Again, on the night when the disciples went fishing (John 21), it was John who, recognizing the person on the shore said, “It is the Lord.” Later on, as the church began to reach out with the gospel message, we find John preaching the Gospel in “many of the villages of the Samaritan,” possibly in the same village that once he desired to destroy. Thus, John’s life teaches us two things. First, it shows how slow believers learn the practice of love. Second, through personal experiences with Christ, a person’s life can be transformed and changed from a life where faith is not present to a life filled with deep love for Christ.
John’s Abiding Love
John is the disciple whose life reflects the love of Jesus with great intensity and depth. This love penetrated John’s being completely and transformed that abnormal zeal into an abiding love. Thus the natural character of John, by the power of the Holy Spirit and by the manifestation of the love of Christ in his life, was transformed and renewed. John was no longer the “son of thunder.” His gospel is the evidence of his tender heart. His overflowing love was enlightened by the divine guidance of God and by the deep insight of genuine faith. In the Fourth Gospel, John became the Beloved Disciple, the one who loved Jesus and the one whom Jesus loved.

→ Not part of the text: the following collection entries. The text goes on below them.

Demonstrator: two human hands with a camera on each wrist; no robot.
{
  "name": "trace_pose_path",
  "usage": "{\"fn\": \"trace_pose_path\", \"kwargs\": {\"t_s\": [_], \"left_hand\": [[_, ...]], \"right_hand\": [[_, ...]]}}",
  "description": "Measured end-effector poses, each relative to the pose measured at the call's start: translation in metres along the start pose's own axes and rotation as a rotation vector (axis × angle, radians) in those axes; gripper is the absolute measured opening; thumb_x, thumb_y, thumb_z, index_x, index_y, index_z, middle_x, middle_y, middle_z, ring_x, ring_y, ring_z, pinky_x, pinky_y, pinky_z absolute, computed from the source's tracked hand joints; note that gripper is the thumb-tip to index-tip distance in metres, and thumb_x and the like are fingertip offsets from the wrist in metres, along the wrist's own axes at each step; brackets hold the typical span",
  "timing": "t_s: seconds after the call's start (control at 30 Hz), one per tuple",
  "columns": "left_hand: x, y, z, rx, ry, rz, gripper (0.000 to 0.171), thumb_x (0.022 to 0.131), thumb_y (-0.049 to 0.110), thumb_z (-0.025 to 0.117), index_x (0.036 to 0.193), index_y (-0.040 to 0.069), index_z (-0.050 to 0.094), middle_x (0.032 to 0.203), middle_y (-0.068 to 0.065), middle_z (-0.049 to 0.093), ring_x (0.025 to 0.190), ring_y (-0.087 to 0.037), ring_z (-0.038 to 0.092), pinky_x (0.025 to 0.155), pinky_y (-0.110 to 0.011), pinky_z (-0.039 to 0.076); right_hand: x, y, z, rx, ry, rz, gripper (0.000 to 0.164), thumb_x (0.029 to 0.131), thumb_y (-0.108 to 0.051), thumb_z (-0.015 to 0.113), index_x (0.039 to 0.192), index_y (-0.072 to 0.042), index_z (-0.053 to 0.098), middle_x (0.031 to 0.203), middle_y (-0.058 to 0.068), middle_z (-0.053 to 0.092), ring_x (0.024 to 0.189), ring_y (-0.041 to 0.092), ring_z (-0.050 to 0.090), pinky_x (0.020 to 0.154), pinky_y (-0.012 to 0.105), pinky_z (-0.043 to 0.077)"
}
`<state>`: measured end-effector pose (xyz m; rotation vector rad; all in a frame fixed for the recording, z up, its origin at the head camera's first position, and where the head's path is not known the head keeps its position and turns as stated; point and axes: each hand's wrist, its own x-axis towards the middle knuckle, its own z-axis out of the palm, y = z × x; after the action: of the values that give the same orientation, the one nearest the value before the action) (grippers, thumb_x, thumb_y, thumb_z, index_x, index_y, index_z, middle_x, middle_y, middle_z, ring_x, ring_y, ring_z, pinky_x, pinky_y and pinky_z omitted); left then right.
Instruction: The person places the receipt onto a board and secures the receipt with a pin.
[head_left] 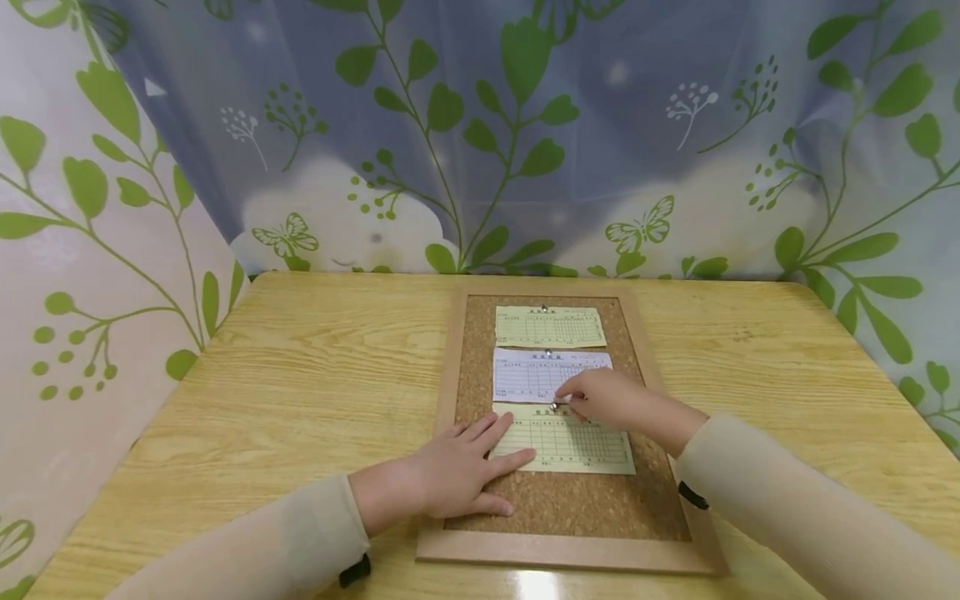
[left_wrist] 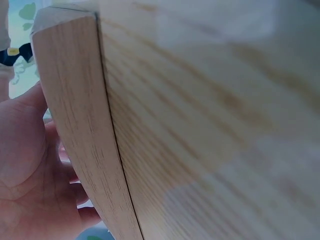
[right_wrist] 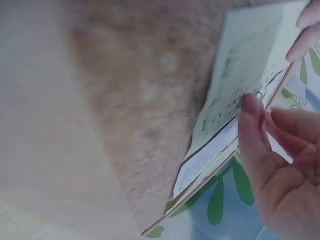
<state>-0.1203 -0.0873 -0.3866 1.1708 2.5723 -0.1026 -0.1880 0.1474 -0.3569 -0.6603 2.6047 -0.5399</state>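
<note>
A wood-framed cork board (head_left: 570, 504) lies on the table with three printed slips in a column. The top slip (head_left: 550, 327) is pale yellow, the middle slip (head_left: 517, 375) whitish, the bottom slip (head_left: 577, 450) pale yellow. My left hand (head_left: 457, 475) lies spread, its fingertips on the bottom slip's left side and the thumb over bare cork. My right hand (head_left: 603, 396) has its thumb and index finger at a silvery pushpin (head_left: 554, 407) on the bottom slip's top edge, seemingly pinching it. In the right wrist view, the fingertips partly hide that pin.
Pins hold the top edges of the upper slips: one pin (head_left: 544, 308) on the top slip, another pin (head_left: 548, 352) on the middle slip. The wood-grain table (head_left: 322, 358) extends around the board. A leaf-patterned curtain (head_left: 480, 125) hangs behind.
</note>
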Motion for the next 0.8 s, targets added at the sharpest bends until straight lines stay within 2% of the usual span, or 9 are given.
{"fn": "trace_pose_path", "kwargs": {"t_s": [0.07,0.13,0.2,0.27,0.33,0.43,0.63,0.8], "left_hand": [[0.000,0.000,-0.001,-0.001,-0.001,-0.001,0.069,0.089,0.066,0.026,0.149,0.036,0.011,0.155,-0.013,-0.001,0.141,-0.028,0.003,0.108,-0.050,0.021],[-0.001,0.000,-0.001,0.002,-0.002,-0.002,0.069,0.089,0.066,0.026,0.149,0.036,0.011,0.155,-0.013,-0.001,0.141,-0.028,0.003,0.108,-0.050,0.021],[-0.001,0.000,-0.002,0.013,-0.003,-0.003,0.069,0.089,0.066,0.026,0.149,0.035,0.012,0.155,-0.013,-0.001,0.141,-0.028,0.003,0.108,-0.050,0.021],[-0.002,0.001,-0.002,0.023,-0.005,-0.005,0.069,0.089,0.066,0.026,0.149,0.035,0.012,0.155,-0.013,0.000,0.141,-0.028,0.004,0.108,-0.050,0.021],[-0.002,0.000,-0.002,0.029,-0.004,-0.006,0.069,0.089,0.066,0.025,0.149,0.035,0.012,0.155,-0.012,0.000,0.141,-0.028,0.004,0.107,-0.050,0.021],[-0.002,0.000,-0.002,0.029,-0.002,-0.002,0.069,0.089,0.066,0.025,0.149,0.035,0.012,0.155,-0.012,0.000,0.141,-0.028,0.004,0.107,-0.050,0.022],[-0.001,0.001,-0.003,0.025,-0.006,0.003,0.069,0.089,0.066,0.025,0.149,0.036,0.011,0.155,-0.012,0.000,0.141,-0.028,0.004,0.107,-0.049,0.022],[0.000,0.001,-0.003,0.029,-0.007,0.006,0.069,0.089,0.066,0.024,0.149,0.036,0.011,0.155,-0.012,0.000,0.141,-0.028,0.004,0.107,-0.049,0.022]], "right_hand": [[-0.007,0.000,0.003,-0.072,-0.002,-0.031,0.031,0.094,-0.002,0.050,0.122,-0.002,0.061,0.072,0.004,0.060,0.049,0.009,0.035,0.047,0.024,0.033],[-0.012,0.001,0.006,-0.134,-0.017,-0.068,0.037,0.093,0.000,0.051,0.130,-0.003,0.055,0.075,0.003,0.058,0.052,0.010,0.036,0.049,0.024,0.035],[-0.017,0.000,0.010,-0.181,-0.038,-0.080,0.044,0.093,0.000,0.051,0.137,-0.005,0.047,0.075,0.003,0.054,0.056,0.012,0.040,0.052,0.027,0.038],[-0.021,-0.001,0.012,-0.231,-0.060,-0.084,0.047,0.094,-0.001,0.051,0.140,-0.006,0.043,0.086,0.007,0.056,0.067,0.017,0.052,0.060,0.033,0.045],[-0.023,-0.003,0.014,-0.268,-0.078,-0.083,0.049,0.095,-0.003,0.049,0.142,-0.008,0.040,0.097,0.012,0.057,0.077,0.022,0.056,0.067,0.039,0.048],[-0.026,-0.004,0.014,-0.286,-0.090,-0.095,0.046,0.096,-0.004,0.047,0.142,-0.008,0.040,0.107,0.019,0.056,0.087,0.027,0.058,0.076,0.045,0.048],[-0.026,-0.003,0.013,-0.233,-0.123,-0.088,0.049,0.096,-0.003,0.047,0.144,-0.007,0.037,0.104,0.016,0.055,0.079,0.019,0.053,0.072,0.040,0.047],[-0.027,-0.003,0.014,-0.233,-0.124,-0.088,0.051,0.095,-0.002,0.047,0.144,-0.007,0.035,0.108,0.019,0.054,0.083,0.024,0.055,0.074,0.043,0.048]]}}
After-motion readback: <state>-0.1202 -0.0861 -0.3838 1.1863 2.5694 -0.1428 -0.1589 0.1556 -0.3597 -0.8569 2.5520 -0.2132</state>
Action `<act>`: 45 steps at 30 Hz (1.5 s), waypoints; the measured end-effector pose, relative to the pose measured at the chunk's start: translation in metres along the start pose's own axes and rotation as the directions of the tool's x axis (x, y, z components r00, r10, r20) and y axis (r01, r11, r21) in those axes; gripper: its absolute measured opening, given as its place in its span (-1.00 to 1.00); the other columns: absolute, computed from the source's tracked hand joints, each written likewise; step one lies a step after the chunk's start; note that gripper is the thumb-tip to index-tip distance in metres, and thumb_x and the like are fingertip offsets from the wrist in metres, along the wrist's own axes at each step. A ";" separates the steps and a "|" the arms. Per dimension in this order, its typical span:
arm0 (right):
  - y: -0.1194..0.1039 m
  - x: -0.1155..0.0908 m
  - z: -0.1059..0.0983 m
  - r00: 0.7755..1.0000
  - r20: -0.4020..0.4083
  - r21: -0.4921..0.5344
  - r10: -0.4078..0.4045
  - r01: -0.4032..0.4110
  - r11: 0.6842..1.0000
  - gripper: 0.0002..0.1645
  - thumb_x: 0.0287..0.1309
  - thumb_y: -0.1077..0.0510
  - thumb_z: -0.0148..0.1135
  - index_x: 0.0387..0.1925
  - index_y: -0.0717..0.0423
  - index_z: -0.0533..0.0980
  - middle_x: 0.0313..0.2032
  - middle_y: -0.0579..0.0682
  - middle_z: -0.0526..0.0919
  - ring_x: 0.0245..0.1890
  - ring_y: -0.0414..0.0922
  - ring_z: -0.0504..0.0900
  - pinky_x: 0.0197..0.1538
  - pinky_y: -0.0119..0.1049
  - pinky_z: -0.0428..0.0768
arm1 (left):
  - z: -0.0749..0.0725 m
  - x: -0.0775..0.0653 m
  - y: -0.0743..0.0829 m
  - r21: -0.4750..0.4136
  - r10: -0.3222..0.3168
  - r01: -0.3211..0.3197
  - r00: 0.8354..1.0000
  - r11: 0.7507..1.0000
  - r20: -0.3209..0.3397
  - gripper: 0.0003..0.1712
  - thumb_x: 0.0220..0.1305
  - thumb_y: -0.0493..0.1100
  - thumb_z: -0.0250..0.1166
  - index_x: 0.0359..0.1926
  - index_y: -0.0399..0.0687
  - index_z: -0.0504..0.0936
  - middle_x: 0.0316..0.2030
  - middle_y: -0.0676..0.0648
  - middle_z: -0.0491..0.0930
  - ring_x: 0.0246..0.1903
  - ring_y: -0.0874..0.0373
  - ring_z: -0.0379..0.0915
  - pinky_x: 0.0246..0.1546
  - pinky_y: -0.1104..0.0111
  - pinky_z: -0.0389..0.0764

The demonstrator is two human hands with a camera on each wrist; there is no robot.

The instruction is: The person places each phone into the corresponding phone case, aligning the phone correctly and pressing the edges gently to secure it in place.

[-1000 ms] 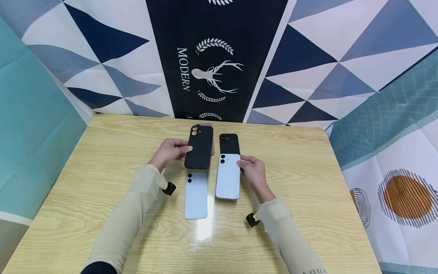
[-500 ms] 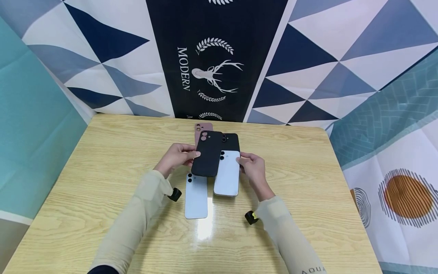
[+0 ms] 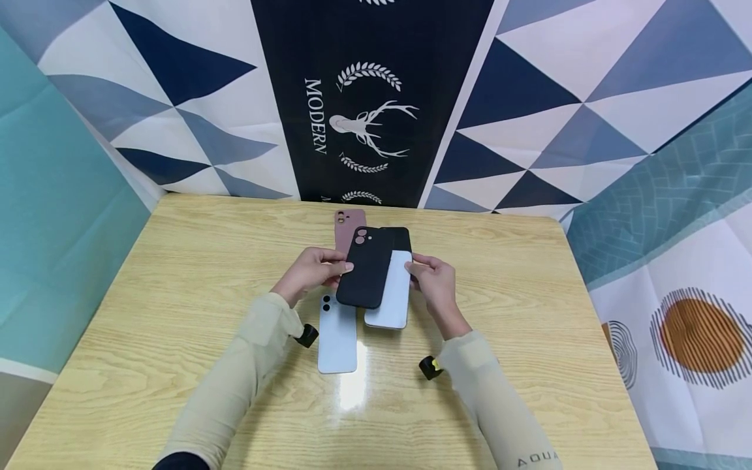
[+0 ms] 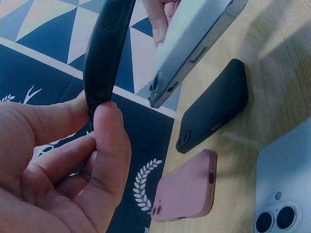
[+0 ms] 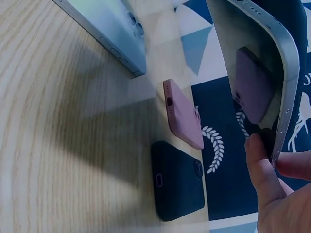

The story of John, his life, his nature, his experience, his transformation, his love and message, is not lost in the ages of long ago. It is alive today through the missionary message of the Gospel. The fourth Gospel is concerned to show to every person that Jesus is God’s Son, the Messiah of Israel.
John’s gospel is closely connected with the basic aspects of the human experience, with ordinary human life. To John the context and the condition of human existence furnishes the content for the message of the gospel, for people are concerned with the true meaning of life and the ultimate fulfillment of their existence. Christians who proclaim the Good News must begin where people are. Authentic life is found when people develop a true relationship with Christ.
John’s life shows that there is no situation, no experience, no authentic part of human life which cannot be transformed by the grace and love of Christ. The missionary responsibility of each Christian is to proclaim this truth to people everywhere.